Вместе с тем поляки в либретто даны совсем не карикатурно и не одними только черными красками, а их песни звучат вполне благородно:
Любим, как братьев, литовских вояк,Польшу прославивших в грозных боях!Смело пойдем мы на штурм вражьих башен,С немцами нам даже дьявол не страшен!Рыцари наши лавром повиты!Да живет вечно Речь Посполита!
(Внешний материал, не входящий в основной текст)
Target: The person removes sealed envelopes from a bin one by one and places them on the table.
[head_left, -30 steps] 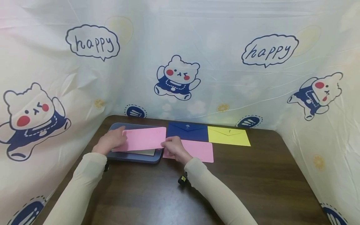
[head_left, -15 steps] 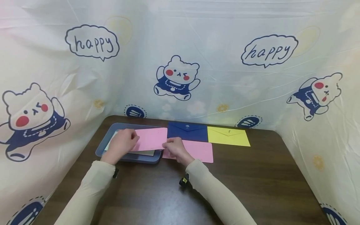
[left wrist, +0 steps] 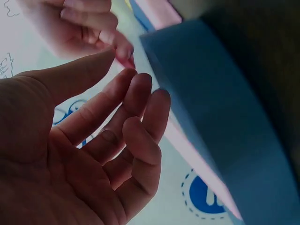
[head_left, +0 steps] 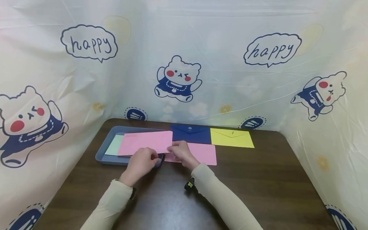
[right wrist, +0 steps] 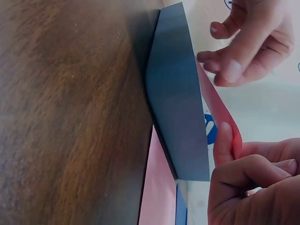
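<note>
A pink envelope [head_left: 145, 141] lies slanted over the blue tray [head_left: 101, 155], its right end raised past the tray's side. My right hand [head_left: 183, 153] pinches that end between thumb and fingers, which also shows in the right wrist view, where the envelope [right wrist: 215, 98] bends slightly. Just in front of the tray's near rim is my left hand [head_left: 142, 164], fingers loosely bent and holding nothing. In the left wrist view, the left hand's fingers [left wrist: 110, 133] are spread a little, close to the tray wall [left wrist: 206, 93]. A pale green paper [head_left: 114, 145] shows beneath the held envelope.
A second pink envelope [head_left: 203, 154] lies on the brown table [head_left: 258, 182] right of the tray, partly behind my right hand. Behind it sit a dark blue envelope [head_left: 190, 134] and a yellow envelope [head_left: 232, 138]. A printed curtain [head_left: 224, 64] encloses the table's back and sides.
My left hand has left the pink envelope's left end and moved right and nearer, to the tray's front rim. My right hand keeps its pinch. More of the pale green paper shows now.
</note>
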### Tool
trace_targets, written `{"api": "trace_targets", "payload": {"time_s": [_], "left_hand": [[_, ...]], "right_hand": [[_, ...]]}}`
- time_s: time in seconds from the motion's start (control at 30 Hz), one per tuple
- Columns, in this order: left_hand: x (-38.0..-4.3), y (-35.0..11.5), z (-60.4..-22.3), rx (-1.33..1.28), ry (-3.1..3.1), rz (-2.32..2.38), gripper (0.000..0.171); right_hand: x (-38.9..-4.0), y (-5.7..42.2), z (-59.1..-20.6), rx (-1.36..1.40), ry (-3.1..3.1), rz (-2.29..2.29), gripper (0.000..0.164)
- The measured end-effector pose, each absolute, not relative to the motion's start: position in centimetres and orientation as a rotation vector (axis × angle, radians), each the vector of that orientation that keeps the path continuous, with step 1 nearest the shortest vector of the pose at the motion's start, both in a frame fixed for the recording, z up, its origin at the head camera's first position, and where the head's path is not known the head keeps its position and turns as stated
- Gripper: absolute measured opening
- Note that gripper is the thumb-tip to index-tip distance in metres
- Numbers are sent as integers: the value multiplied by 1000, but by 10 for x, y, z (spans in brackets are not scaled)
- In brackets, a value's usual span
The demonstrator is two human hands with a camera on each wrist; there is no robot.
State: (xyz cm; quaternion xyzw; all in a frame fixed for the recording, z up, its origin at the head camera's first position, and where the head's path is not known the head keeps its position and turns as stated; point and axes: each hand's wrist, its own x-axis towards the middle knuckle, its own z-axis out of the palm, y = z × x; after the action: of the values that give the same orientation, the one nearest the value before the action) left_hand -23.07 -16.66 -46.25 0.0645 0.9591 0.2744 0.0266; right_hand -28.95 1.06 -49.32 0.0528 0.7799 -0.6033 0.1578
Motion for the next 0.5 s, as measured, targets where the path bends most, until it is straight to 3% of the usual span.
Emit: {"api": "trace_targets", "payload": {"time_s": [0.5], "left_hand": [[-226, -154, -480, 170, 3018, 807, 8]], "right_hand": [[-291, 21, -495, 226, 2226, -1728, 14]]}}
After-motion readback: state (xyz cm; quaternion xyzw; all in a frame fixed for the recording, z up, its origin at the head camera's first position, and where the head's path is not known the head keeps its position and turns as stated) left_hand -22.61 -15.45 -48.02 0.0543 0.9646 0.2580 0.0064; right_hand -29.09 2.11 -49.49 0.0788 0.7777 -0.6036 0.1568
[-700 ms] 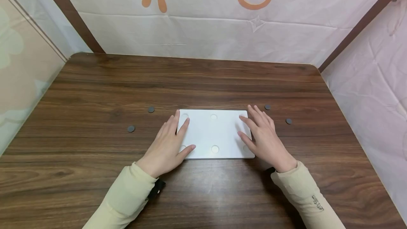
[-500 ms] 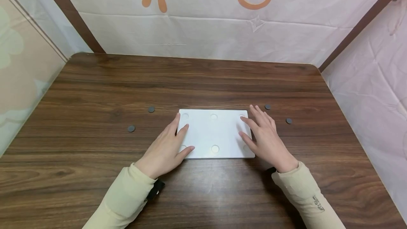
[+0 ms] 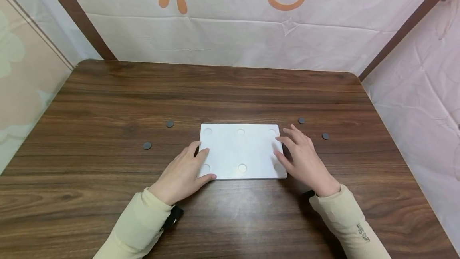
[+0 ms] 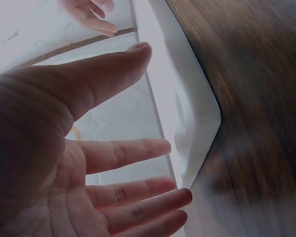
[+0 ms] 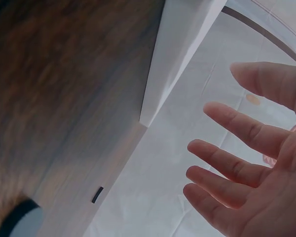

Между прочим, строка о немцах отражала не только тот факт, что польский гарнизон в Москве состоял главным образом из немецких наемников, но и, по всей вероятности, усиленно муссировавшийся советской пропагандой во второй половине 30-х годов тезис о якобы существующем польско-германском союзе, направленном против СССР. Однако в целом объективное, полнокровное изображение «панов», очевидно, было неприемлемым, и не случайно «польские сцены» были исключены из сделанного в конце 1938 года радиомонтажа оперы.
Даже польский ротмистр Зборовский, пытающийся предательски убить Пожарского, — это далеко не ходульный злодей, а скорее рыцарь, ослепленный блеском славы и в погоне за ней использующий, хотя и не без колебаний, любые средства и умирающий без раскаянья: «О нет! Не каюсь я ни в чем… и смерти не боюсь… лавром повиты… лавром… Гетман! мне душно… Гетман, где моя слава?.. (Затихает)». Булгаков решает ту же проблему, что и Лев Толстой в «Войне и мире» в образах Наполеона и Андрея Болконского, стремящегося к своему «Тулону», причем оба писателя приходят к выводу о никчемности славы, добытой ценой смерти других людей.